[Feature]: Support flashdecoding++ async unified softmax

bd-iaas-us / vllm

A high-throughput and memory-efficient inference and serving engine for LLMs

https://docs.vllm.ai

Apache License 2.0

4 stars 1 forks source link

[Feature]: Support flashdecoding++ async unified softmax #20

Open chizhang118 opened 3 months ago

chizhang118 commented 3 months ago

flashdecoding++ paper: https://arxiv.org/abs/2311.01282

Q3 Collaboration Plan of Infra and IaaS Labs: https://bytedance.us.larkoffice.com/docx/HKXfdRh1noMrbAxcgL2ureGasdQ
FlashDecoding++ Summary: https://bytedance.larkoffice.com/wiki/WbqXwRL3qi0x18kJVkAcU0HZnte, including Asynchronized Softmax, Double Buffering, Heuristic Dataflow, and more profiling-related optimizations.
The new kv cache memory layout and performance benchmarks is also needed.
Inference Improvement Weekly Status and Progress: https://bytedance.us.larkoffice.com/docx/RGnPdj5gfoBN3YxuY3yuLtlQsjb

chizhang118 commented 3 months ago

Primarily related method paged_attention_v2_reduce_kernel: https://github.com/vllm-project/vllm/blob/main/csrc/attention/attention_kernels.cu#L567

chizhang118 commented 3 months ago

20240802-144852

chizhang118 commented 3 months ago

20240802-145033

JackChuang commented 3 months ago

I'm taking this issue!! Please assign this to me. Thanks.

JackChuang commented 3 months ago

Check different block sizes and max qk sizes for a 7b model. Try to change the implementation of the qk calculation.

figure out if the reduce kernel requires the same modification.

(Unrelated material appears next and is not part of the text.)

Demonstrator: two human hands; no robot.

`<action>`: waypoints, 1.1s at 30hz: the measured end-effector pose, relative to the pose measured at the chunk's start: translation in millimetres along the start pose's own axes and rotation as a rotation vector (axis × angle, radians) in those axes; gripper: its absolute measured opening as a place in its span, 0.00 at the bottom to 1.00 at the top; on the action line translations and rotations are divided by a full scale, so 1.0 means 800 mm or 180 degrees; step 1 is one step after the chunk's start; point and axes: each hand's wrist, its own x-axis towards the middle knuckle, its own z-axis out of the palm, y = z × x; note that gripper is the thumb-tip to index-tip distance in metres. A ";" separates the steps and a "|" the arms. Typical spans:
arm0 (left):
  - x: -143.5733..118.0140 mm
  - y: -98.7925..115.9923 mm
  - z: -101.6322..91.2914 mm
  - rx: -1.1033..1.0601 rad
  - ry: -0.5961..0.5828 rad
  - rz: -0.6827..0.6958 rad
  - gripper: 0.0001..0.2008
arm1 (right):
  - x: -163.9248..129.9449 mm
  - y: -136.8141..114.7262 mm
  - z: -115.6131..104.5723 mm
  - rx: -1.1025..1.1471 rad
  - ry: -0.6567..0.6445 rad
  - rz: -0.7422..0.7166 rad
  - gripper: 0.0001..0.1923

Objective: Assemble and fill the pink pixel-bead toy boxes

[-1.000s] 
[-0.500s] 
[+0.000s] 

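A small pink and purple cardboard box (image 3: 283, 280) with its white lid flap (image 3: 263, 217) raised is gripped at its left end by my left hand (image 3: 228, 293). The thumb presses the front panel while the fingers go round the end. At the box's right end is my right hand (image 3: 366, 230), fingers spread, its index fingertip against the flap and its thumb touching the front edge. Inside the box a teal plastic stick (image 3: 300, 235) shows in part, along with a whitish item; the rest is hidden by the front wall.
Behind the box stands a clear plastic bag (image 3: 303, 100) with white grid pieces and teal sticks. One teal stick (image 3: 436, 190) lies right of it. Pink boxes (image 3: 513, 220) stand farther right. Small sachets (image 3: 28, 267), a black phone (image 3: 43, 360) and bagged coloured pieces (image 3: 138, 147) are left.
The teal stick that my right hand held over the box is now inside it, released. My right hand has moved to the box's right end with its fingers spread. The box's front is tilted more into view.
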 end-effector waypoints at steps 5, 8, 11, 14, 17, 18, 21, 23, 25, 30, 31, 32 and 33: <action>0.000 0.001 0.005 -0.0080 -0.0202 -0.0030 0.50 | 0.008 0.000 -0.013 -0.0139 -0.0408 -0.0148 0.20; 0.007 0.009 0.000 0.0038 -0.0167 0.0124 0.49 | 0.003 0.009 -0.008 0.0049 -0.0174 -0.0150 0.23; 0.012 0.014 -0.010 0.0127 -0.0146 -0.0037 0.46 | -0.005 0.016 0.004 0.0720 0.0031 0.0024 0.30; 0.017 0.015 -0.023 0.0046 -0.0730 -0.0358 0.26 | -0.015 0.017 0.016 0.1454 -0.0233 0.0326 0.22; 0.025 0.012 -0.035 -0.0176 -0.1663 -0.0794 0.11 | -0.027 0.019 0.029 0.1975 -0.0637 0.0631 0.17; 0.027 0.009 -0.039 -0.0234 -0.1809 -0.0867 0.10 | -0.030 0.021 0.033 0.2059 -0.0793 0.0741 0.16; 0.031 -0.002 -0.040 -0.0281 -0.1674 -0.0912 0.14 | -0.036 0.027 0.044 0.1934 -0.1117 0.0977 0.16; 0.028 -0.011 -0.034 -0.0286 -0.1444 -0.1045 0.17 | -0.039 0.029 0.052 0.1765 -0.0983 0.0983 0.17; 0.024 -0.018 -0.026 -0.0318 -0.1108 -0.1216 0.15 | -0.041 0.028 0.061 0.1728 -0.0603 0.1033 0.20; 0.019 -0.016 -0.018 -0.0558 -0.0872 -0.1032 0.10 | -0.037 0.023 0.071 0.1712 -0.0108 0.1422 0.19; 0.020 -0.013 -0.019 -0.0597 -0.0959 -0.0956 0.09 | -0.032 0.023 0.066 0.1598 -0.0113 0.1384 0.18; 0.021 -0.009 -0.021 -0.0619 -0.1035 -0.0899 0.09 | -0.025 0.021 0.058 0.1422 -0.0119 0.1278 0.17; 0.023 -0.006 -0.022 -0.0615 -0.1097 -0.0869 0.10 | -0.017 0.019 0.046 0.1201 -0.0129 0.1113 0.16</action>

JackChuang commented 2 months ago

Confirm some implementation-related details:

How to check overflow, how does the overflow impact, e.g., precision or crash?
Check the usage of red_smem. Why is qk_max saved here?
Check partition>1 + 99.99% again.
Check why adding a space at the beginning of the prompts changes the range of the qk_max distribution.

JackChuang commented 2 months ago

-- Tried different qk_max values to understand how it affects the precision of the inference. -- Collected the profiling data about qk_max, wrote the script to find the range (99%), and figured out an appropriate value to be used.

JackChuang commented 2 months ago

Goal:

Change vllm/dattention's qk_max implementation when -PARTITION_SIZE = 1
Get some perf numbers

Confirm some implementation-related details:

Check how the qk_max affects PARTITION_SIZE > 1 cases

JackChuang commented 1 month ago

dAttention's qk_max MRs were merged
Started implementing per-head shifting window dAttention code

JackChuang commented 1 month ago

Goal: [-] Comparing perf results (token/s): vanilla dAttn vs unified qk_max dAttn [O] Implement per-head shifting window dAttention code (for ongoing patent writing) [-] Comparing rollback counts: unified qk_max dAttn vs shifting window (phi) dAttn (for ongoing patent writing)

JackChuang commented 1 month ago

Solved the unexpected result problem by resolving some bugs and problems.
Collected rollback numbers and end-to-end perf numbers. Discussing the results.